From the data below, copy exactly the lines that lie between the one holding "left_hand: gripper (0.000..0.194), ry" and the one holding "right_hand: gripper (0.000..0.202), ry", including both, and nothing more.

◆ GIVEN DATA ◆
################
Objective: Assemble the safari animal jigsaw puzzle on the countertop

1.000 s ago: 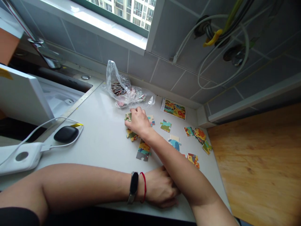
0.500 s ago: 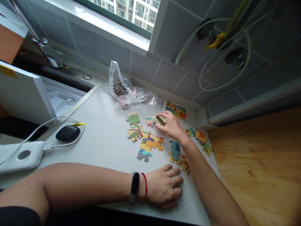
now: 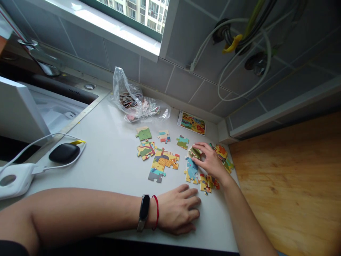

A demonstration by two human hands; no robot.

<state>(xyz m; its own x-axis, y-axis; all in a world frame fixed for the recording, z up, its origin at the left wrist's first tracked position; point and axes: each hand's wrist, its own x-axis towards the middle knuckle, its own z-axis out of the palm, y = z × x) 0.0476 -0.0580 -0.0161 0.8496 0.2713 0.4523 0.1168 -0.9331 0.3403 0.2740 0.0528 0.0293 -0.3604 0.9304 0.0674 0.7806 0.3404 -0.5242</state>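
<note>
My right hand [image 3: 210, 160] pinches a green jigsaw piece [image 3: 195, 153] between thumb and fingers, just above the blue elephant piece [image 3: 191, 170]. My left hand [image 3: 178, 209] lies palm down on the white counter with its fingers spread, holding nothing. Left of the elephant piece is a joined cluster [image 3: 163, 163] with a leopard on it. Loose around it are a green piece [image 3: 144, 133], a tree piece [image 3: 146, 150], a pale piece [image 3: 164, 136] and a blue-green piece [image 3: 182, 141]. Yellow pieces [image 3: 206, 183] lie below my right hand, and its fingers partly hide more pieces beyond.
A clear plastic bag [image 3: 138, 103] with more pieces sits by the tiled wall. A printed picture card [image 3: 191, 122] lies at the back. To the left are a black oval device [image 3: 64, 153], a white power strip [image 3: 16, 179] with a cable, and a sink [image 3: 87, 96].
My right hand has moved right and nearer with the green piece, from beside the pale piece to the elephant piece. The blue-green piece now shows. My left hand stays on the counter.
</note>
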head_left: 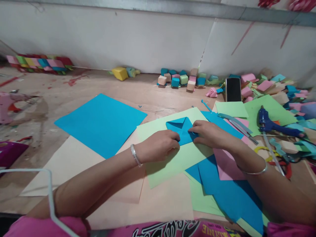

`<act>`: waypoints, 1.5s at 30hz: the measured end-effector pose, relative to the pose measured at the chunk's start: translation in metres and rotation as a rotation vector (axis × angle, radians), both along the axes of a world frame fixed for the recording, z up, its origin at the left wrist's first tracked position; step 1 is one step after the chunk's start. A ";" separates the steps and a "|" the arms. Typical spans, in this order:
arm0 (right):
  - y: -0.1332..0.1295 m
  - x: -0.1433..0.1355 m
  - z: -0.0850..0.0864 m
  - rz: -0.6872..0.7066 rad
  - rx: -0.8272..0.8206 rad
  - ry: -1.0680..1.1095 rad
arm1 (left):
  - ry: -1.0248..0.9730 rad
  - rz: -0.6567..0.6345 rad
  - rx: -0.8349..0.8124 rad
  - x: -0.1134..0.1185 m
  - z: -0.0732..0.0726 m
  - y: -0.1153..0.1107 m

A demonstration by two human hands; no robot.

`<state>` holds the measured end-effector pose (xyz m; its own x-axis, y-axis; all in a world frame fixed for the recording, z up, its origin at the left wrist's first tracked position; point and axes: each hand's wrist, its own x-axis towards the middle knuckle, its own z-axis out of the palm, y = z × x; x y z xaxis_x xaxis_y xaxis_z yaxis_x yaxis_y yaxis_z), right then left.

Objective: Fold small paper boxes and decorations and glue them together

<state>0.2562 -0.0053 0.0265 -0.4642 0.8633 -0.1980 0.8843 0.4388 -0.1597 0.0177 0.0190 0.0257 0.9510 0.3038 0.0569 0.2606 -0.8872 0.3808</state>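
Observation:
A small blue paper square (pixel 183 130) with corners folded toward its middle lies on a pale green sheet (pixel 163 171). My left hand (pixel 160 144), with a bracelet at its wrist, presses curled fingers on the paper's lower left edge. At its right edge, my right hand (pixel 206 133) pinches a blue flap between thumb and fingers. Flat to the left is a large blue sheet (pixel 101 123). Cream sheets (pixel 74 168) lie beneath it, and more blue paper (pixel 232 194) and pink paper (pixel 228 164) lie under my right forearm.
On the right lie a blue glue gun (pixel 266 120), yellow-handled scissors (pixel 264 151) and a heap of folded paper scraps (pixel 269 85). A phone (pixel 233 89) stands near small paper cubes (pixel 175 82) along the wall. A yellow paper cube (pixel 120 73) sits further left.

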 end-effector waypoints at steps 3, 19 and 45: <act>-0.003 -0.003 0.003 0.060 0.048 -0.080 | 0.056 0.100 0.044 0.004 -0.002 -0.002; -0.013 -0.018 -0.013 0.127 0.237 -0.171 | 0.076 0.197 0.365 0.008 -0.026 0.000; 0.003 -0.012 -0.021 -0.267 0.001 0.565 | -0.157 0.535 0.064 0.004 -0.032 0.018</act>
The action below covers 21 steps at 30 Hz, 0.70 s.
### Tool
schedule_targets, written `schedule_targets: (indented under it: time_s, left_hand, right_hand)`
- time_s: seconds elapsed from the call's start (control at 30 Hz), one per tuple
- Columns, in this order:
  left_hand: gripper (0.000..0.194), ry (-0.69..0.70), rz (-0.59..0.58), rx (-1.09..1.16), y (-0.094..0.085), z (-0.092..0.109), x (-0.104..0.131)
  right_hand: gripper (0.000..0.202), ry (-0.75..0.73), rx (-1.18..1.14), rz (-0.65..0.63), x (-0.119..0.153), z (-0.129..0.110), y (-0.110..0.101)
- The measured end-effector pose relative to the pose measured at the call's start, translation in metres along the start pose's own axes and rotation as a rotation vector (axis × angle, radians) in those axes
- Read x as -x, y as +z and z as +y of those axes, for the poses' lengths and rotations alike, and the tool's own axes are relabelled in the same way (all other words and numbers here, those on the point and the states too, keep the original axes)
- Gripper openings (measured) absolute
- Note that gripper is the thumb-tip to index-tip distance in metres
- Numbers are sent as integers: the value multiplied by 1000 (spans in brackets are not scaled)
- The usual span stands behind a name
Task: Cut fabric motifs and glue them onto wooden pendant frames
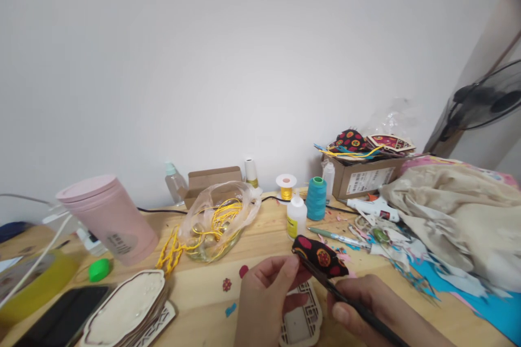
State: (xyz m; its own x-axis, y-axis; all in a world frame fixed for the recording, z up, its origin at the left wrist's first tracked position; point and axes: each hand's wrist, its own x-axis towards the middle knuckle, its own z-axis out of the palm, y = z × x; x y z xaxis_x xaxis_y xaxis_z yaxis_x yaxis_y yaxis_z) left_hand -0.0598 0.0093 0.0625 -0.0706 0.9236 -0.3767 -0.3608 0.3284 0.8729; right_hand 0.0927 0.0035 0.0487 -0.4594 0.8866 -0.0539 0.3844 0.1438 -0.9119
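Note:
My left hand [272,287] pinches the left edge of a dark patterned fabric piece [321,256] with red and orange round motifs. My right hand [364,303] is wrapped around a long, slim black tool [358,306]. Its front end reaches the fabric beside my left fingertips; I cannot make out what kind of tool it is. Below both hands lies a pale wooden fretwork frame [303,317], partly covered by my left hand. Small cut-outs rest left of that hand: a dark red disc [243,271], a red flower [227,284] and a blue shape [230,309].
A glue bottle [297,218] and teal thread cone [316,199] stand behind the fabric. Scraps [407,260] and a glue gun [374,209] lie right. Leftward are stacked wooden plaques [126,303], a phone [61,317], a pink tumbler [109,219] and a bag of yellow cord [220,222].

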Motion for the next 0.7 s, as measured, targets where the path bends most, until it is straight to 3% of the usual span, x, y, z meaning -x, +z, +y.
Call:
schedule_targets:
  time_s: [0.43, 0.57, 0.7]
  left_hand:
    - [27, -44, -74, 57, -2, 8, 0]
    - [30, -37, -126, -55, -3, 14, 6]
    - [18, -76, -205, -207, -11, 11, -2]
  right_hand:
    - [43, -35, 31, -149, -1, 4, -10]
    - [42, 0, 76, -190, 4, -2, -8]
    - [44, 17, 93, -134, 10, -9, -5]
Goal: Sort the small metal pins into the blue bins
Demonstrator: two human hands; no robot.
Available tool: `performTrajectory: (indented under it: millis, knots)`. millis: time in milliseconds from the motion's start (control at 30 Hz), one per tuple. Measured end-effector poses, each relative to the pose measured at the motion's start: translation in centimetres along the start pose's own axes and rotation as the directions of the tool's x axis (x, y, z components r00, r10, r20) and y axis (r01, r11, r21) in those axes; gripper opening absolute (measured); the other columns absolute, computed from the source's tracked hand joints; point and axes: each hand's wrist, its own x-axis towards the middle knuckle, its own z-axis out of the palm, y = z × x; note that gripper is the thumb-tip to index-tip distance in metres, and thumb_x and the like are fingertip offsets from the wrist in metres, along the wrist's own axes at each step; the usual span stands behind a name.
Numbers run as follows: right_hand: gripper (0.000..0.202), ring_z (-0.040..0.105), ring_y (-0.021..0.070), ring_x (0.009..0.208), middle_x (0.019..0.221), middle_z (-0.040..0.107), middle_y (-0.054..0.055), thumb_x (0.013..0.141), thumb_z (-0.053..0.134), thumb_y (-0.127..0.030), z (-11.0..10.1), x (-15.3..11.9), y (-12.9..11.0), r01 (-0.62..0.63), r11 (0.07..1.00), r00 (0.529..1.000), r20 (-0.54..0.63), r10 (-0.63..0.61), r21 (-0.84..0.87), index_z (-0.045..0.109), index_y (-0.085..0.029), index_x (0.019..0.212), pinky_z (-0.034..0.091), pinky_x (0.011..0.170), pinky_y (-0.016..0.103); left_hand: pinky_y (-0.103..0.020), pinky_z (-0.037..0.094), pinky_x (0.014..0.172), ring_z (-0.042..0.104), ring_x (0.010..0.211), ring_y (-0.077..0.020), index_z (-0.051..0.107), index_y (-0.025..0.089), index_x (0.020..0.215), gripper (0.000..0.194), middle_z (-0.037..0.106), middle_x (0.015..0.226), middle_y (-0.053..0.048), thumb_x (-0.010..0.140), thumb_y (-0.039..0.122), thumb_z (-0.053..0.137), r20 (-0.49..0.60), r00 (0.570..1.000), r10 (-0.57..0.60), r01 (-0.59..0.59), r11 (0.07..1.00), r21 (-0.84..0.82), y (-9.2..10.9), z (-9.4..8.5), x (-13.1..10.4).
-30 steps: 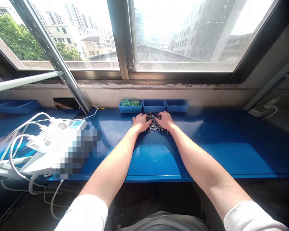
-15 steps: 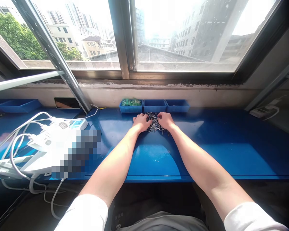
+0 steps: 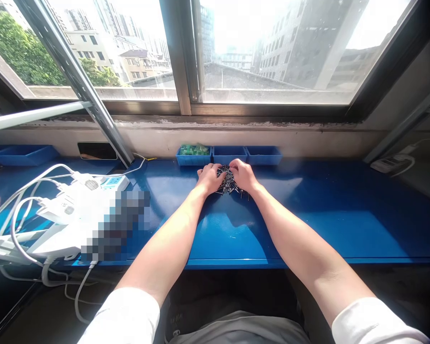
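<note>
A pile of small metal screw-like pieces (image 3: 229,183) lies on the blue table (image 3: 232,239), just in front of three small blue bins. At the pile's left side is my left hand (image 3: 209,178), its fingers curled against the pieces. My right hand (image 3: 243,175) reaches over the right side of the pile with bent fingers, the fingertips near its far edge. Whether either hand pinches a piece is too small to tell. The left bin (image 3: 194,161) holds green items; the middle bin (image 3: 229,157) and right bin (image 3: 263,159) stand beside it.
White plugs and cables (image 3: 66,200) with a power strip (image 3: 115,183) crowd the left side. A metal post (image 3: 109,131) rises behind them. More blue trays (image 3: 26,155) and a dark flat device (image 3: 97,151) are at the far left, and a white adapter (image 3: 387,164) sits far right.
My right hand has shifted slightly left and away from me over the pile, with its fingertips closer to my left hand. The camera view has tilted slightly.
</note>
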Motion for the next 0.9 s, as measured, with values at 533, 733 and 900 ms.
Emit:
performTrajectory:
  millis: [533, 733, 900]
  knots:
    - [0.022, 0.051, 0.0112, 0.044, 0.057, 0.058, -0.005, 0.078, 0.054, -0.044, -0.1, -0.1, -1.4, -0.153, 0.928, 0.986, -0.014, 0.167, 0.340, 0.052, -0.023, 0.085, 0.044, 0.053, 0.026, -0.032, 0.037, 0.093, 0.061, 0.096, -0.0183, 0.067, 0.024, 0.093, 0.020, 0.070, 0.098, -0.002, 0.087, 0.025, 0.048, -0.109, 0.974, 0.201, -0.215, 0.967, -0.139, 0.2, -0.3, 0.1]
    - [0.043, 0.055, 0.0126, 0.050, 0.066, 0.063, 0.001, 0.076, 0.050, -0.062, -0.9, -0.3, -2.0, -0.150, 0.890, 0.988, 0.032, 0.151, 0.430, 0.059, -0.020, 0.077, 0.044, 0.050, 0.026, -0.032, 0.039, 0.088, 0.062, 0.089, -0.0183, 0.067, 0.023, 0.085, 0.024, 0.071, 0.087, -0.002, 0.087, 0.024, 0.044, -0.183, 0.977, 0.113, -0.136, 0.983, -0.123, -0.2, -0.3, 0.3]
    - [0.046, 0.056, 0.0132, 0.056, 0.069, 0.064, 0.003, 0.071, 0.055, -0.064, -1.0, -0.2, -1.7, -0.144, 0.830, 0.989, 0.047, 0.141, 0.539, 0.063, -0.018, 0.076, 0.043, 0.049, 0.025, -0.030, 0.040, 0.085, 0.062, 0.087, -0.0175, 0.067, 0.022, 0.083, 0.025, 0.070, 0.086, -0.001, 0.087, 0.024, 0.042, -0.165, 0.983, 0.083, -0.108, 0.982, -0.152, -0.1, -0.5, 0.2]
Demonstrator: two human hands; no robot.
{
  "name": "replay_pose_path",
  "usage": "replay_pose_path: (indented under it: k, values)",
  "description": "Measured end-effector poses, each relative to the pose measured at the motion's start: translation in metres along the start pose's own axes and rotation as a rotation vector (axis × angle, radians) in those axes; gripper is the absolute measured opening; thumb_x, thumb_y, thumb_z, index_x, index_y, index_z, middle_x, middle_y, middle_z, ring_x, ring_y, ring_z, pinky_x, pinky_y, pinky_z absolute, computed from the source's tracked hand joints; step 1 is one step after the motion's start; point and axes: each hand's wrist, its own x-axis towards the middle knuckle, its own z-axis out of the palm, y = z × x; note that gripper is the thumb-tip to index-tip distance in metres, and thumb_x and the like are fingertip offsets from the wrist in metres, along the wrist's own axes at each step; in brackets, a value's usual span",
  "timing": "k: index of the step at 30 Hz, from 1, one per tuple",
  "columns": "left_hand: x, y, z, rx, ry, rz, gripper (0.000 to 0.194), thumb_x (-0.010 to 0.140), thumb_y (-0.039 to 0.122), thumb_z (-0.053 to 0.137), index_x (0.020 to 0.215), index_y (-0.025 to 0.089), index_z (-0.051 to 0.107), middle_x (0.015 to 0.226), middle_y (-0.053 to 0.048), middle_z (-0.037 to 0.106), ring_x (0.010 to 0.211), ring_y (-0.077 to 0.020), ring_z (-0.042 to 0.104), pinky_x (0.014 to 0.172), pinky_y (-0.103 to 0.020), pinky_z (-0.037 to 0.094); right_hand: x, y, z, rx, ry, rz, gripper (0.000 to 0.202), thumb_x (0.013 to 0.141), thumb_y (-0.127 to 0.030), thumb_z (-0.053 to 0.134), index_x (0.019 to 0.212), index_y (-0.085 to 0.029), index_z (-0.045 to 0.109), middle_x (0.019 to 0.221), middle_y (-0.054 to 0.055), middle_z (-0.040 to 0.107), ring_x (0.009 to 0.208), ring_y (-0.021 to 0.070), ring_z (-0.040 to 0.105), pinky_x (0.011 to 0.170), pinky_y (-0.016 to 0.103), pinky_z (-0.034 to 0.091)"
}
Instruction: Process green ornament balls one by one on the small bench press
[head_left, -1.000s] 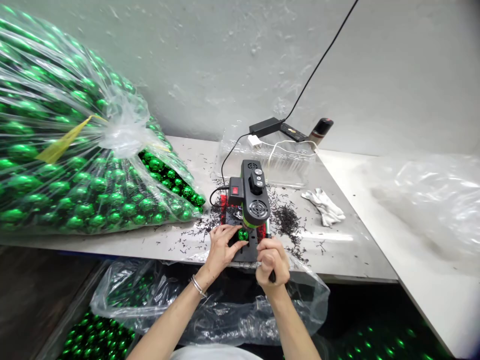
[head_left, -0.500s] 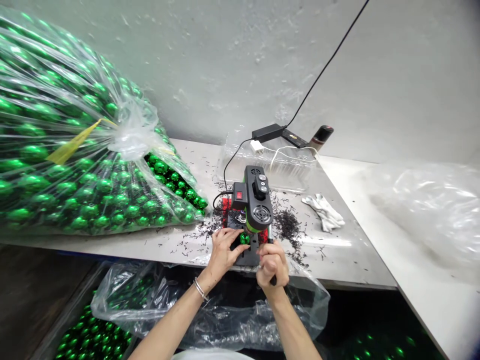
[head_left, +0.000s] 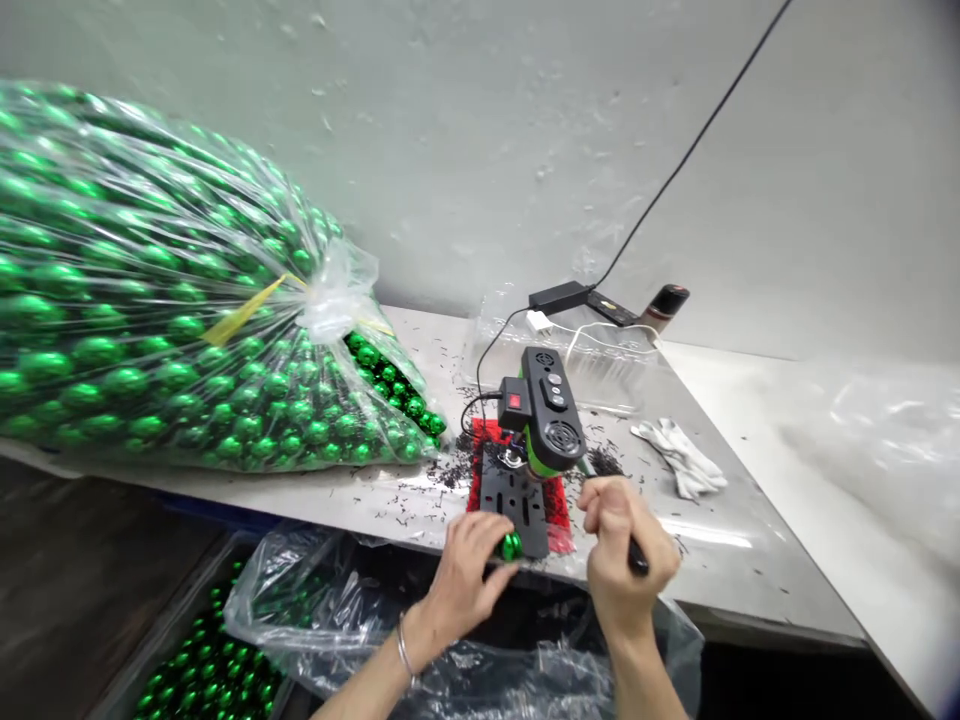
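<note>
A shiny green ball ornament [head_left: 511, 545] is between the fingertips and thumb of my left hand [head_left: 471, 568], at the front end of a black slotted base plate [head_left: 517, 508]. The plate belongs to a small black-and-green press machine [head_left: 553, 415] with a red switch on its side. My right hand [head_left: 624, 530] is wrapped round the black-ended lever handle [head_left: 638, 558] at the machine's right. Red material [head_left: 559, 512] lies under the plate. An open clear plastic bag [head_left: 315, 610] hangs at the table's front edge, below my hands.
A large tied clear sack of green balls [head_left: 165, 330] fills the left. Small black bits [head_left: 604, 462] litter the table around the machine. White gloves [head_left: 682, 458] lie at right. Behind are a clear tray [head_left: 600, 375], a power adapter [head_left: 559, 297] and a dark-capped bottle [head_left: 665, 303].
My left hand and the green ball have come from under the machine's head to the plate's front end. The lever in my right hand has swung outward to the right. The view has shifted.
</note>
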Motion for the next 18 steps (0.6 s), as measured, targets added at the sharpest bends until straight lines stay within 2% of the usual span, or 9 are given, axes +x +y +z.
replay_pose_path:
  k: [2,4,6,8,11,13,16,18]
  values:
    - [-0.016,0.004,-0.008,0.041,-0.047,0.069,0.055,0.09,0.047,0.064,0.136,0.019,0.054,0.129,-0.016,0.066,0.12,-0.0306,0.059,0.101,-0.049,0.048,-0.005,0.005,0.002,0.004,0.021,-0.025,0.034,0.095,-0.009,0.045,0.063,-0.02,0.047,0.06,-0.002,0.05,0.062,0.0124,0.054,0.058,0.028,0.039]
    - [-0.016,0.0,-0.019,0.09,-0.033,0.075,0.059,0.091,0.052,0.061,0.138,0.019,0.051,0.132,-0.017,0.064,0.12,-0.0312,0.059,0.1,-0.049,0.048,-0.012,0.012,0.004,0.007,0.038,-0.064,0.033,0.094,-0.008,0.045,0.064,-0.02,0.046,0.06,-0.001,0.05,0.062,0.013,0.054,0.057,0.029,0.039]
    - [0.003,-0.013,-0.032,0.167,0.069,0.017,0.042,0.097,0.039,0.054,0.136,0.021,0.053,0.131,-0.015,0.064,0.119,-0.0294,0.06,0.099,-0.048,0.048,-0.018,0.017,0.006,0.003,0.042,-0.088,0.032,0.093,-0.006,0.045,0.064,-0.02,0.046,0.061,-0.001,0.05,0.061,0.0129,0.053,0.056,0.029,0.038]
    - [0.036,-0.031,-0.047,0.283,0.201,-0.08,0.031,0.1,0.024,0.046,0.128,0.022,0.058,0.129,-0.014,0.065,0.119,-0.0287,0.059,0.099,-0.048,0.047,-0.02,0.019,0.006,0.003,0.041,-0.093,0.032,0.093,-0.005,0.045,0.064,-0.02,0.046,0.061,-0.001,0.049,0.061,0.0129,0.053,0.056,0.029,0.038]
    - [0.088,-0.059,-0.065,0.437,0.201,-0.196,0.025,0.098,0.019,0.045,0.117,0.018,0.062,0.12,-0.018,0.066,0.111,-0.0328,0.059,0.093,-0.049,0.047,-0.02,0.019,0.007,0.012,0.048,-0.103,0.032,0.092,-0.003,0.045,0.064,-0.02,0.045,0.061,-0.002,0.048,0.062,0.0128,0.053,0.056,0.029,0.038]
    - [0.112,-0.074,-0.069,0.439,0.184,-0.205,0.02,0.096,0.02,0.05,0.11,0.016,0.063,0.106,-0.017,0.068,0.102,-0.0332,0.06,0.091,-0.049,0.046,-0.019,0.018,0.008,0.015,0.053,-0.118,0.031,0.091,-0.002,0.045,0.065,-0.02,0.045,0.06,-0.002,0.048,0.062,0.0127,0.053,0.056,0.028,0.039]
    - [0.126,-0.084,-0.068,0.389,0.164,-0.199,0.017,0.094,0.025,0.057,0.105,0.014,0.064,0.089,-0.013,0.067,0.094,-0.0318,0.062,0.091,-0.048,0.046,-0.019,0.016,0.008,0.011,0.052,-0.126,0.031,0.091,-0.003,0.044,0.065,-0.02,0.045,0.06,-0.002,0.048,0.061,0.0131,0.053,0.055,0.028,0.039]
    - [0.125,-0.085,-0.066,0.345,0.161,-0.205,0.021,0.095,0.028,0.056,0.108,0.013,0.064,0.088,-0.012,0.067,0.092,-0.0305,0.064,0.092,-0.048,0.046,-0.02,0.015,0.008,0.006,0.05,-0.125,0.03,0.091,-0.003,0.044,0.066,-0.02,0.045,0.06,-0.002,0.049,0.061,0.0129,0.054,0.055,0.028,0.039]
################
◆ YOUR RESPONSE ◆
  left_hand: gripper (0.000..0.194), ry (-0.69..0.70), rz (-0.59..0.58), rx (-1.09..1.16), y (-0.094..0.085), z (-0.092..0.109), x (-0.104..0.131)
  right_hand: gripper (0.000..0.202), ry (-0.75..0.73), rx (-1.18..1.14), rz (-0.65..0.63), x (-0.119..0.153), z (-0.129..0.110), y (-0.110..0.101)

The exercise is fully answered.